→ **YOUR TASK**
Give back the full listing as written. No pictures go with it.

→ **DATA SECTION**

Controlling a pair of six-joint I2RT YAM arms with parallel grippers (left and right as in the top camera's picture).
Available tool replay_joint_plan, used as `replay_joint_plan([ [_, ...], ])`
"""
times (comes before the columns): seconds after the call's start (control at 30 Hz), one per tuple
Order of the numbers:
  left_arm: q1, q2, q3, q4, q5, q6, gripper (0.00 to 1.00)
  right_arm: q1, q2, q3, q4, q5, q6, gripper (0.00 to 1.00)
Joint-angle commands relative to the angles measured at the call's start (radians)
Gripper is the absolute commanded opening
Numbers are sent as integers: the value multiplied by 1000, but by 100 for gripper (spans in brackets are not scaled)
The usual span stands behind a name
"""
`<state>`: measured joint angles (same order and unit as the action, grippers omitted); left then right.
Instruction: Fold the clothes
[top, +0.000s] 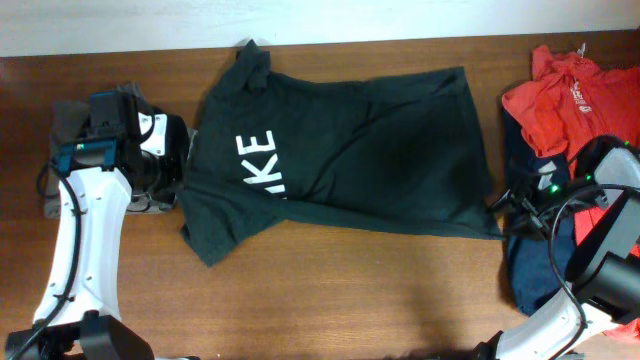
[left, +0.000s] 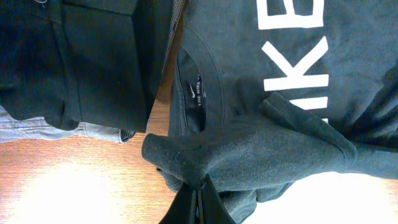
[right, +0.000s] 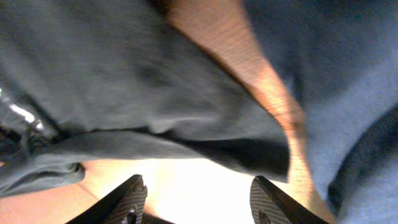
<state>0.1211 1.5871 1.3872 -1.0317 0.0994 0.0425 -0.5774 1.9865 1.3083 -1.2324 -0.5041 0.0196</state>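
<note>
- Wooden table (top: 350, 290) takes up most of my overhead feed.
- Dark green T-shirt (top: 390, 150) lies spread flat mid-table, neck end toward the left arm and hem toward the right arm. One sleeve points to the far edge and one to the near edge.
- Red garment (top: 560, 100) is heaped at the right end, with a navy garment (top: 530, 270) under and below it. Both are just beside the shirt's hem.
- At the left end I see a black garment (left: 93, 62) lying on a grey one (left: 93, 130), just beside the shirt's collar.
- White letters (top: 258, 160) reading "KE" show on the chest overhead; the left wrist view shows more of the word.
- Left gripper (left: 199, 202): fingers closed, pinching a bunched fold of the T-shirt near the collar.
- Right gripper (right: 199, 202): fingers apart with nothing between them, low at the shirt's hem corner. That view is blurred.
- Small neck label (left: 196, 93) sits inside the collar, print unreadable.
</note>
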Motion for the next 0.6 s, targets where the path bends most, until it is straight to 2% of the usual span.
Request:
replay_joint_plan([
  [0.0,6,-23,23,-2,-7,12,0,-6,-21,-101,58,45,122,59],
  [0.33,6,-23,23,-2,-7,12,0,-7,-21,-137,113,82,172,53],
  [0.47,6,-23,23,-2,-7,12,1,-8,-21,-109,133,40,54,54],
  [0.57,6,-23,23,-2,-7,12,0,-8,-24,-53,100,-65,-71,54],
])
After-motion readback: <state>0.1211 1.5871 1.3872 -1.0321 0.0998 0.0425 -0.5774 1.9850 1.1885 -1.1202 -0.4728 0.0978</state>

→ **RESPONSE AREA**
Controlling a pair of six-joint I2RT YAM arms with parallel grippers (left and right as in the top camera's picture).
Available tool replay_joint_plan, used as `replay_joint_plan([ [_, ...], ])`
"""
times (comes before the columns): seconds after the call's start (control at 30 Hz), one per tuple
Order of the numbers:
  left_arm: q1, q2, q3, q4, q5, q6, gripper (0.00 to 1.00)
  right_arm: q1, q2, q3, q4, q5, q6, gripper (0.00 to 1.00)
Joint-angle commands relative to the angles measured at the call's start (radians)
Gripper is the absolute commanded opening
Numbers are sent as integers: the value multiplied by 1000, but by 100 for gripper (spans in brackets are not scaled)
The usual span stands behind a name
"""
`<state>`: measured joint angles (same order and unit as the action, grippers omitted); left then right.
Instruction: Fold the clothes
[top, +0.000s] 
[left, +0.000s] 
[right, +0.000s] 
<state>0.1211 1.5871 1.3872 -1.0317 0.0994 0.0425 -0.5774 1.9865 1.3083 -1.2324 -0.5041 0.0196</state>
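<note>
- Wooden table (top: 350, 290) takes up most of my overhead feed.
- Dark green T-shirt (top: 390, 150) lies spread flat mid-table, neck end toward the left arm and hem toward the right arm. One sleeve points to the far edge and one to the near edge.
- Red garment (top: 560, 100) is heaped at the right end, with a navy garment (top: 530, 270) under and below it. Both are just beside the shirt's hem.
- At the left end I see a black garment (left: 93, 62) lying on a grey one (left: 93, 130), just beside the shirt's collar.
- White letters (top: 258, 160) reading "KE" show on the chest overhead; the left wrist view shows more of the word.
- Left gripper (left: 199, 202): fingers closed, pinching a bunched fold of the T-shirt near the collar.
- Right gripper (right: 199, 202): fingers apart with nothing between them, low at the shirt's hem corner. That view is blurred.
- Small neck label (left: 196, 93) sits inside the collar, print unreadable.
</note>
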Motion for the next 0.6 s, targets where the path bends most, until it is straight to 2% of the usual span.
Request:
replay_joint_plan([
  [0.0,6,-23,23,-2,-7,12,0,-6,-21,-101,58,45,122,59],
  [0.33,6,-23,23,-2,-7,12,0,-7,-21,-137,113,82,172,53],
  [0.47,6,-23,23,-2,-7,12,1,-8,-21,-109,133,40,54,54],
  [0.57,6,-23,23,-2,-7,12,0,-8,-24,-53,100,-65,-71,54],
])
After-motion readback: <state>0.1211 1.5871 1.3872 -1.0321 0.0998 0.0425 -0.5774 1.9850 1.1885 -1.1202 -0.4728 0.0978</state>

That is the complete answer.